● WORK REQUIRED
Check each line of the entries below for the word "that", then report how many have it, with no other words.
=== GIVEN RECORDS ===
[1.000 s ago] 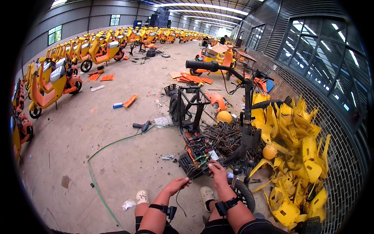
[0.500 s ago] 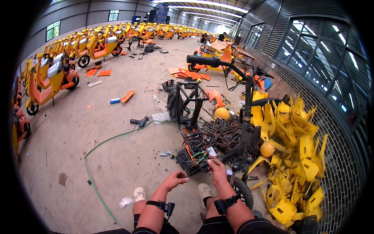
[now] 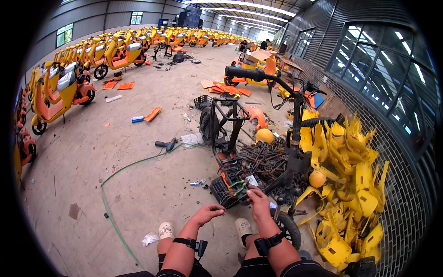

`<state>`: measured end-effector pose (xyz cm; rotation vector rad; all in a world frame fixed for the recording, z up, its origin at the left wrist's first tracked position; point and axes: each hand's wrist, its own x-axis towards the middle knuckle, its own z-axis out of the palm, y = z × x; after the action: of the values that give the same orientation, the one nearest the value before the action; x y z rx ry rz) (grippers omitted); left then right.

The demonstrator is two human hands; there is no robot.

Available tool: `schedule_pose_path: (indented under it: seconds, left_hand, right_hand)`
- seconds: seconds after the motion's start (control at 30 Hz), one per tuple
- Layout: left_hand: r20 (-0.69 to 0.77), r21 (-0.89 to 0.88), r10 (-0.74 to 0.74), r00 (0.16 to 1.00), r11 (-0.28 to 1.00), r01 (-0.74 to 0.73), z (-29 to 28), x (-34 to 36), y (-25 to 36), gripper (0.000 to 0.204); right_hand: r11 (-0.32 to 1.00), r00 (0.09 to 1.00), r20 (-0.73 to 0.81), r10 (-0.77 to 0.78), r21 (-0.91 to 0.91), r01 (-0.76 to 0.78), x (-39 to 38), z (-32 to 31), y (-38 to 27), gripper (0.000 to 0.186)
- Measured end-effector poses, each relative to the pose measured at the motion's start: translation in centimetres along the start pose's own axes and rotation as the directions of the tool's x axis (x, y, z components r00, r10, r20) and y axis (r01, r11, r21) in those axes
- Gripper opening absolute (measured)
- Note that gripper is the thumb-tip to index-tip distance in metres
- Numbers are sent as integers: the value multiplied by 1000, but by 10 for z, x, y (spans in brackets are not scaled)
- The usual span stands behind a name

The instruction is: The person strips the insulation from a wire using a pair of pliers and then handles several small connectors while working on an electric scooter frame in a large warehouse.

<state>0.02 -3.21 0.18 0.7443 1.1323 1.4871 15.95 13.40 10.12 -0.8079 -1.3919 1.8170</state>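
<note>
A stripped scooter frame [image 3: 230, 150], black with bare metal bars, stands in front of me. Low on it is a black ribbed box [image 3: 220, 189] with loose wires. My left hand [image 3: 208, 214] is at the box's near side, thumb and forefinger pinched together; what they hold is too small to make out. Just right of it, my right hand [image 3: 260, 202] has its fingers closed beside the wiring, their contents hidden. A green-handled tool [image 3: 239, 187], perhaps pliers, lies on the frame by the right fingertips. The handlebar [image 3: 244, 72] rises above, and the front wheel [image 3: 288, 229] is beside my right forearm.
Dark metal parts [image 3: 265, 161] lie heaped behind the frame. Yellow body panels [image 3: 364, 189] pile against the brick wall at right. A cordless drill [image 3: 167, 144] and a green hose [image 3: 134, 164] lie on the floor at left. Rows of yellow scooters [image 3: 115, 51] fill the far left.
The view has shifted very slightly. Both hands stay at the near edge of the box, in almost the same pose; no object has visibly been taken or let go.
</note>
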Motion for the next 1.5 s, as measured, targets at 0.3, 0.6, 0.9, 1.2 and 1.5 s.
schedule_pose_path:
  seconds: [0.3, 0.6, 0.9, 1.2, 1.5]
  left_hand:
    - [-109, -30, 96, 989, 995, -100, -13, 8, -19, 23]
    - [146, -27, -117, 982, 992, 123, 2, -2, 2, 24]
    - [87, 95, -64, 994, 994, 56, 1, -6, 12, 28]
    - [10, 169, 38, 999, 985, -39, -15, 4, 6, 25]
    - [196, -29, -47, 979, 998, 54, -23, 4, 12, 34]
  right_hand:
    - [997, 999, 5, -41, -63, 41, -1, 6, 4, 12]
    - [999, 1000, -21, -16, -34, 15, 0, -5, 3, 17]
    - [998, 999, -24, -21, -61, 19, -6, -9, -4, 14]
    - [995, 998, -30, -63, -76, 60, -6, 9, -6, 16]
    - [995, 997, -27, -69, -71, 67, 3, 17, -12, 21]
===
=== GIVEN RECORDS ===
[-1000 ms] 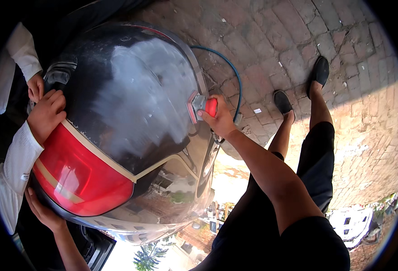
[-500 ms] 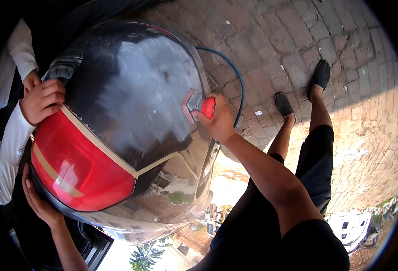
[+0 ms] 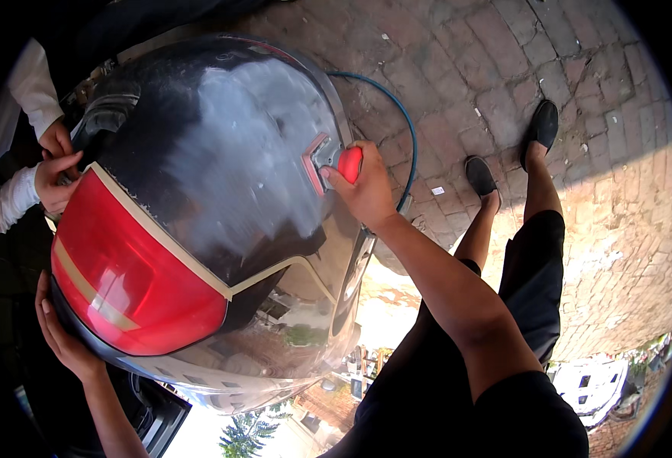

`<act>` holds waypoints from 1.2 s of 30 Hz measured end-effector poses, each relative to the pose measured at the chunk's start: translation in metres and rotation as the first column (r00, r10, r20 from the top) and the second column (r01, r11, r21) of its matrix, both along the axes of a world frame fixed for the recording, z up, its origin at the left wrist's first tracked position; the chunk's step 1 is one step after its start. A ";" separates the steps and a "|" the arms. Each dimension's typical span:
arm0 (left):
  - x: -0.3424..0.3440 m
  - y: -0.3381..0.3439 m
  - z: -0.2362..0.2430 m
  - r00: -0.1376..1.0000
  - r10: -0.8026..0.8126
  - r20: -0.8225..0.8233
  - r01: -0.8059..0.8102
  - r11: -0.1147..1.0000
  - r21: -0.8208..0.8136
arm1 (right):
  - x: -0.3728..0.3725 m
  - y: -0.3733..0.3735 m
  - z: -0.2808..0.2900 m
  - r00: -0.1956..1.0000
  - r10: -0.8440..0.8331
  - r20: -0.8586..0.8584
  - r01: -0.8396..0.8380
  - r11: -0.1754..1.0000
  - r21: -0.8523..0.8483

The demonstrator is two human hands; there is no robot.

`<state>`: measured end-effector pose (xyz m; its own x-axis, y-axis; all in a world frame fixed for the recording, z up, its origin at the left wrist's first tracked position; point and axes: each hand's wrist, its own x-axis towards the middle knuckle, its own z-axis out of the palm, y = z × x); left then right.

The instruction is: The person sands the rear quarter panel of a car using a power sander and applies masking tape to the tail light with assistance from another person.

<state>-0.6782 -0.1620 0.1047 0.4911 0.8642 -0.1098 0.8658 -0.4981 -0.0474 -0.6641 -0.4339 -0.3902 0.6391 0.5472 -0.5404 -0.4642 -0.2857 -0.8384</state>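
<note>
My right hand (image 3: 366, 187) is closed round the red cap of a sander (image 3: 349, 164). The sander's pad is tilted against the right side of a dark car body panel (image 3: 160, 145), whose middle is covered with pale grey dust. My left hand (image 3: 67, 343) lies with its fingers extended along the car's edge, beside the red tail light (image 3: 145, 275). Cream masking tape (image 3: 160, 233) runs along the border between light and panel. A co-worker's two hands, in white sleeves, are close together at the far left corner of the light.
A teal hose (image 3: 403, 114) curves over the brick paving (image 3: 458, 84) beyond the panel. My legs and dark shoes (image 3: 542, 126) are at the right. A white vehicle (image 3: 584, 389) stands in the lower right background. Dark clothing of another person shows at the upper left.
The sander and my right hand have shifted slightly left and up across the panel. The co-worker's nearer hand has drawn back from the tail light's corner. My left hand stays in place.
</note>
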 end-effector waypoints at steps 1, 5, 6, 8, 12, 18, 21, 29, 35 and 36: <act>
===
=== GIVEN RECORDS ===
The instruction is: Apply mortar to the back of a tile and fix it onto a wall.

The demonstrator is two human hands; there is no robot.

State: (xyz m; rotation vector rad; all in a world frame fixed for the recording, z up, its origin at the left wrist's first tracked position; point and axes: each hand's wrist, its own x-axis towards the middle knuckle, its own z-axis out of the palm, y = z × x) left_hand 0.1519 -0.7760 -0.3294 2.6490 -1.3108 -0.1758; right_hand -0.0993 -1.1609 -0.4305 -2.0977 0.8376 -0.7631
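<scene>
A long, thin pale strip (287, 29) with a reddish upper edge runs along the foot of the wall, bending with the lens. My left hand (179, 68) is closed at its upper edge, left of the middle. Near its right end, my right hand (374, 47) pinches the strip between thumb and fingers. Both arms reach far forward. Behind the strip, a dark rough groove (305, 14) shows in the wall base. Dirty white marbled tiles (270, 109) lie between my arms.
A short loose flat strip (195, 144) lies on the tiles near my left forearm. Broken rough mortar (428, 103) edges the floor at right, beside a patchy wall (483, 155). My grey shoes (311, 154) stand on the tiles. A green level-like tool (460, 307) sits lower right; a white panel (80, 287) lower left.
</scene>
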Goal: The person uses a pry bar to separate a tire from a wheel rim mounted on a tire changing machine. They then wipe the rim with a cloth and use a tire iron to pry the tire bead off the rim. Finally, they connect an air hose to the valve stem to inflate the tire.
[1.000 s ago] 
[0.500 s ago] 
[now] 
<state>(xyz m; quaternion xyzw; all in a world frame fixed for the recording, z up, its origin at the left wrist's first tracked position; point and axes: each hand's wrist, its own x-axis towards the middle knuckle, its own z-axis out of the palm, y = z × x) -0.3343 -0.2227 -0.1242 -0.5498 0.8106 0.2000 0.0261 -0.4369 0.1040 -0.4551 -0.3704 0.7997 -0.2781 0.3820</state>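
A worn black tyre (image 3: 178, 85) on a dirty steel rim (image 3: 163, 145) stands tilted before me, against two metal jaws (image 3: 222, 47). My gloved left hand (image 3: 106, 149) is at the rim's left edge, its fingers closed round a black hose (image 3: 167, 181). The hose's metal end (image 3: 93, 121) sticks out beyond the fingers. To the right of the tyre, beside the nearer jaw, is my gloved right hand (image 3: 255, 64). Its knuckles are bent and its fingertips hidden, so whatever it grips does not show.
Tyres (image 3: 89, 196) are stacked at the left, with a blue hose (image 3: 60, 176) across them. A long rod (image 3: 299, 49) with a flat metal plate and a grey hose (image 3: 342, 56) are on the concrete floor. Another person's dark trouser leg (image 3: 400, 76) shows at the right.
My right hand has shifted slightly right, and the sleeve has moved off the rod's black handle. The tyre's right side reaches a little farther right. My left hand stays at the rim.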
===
● SOLUTION
2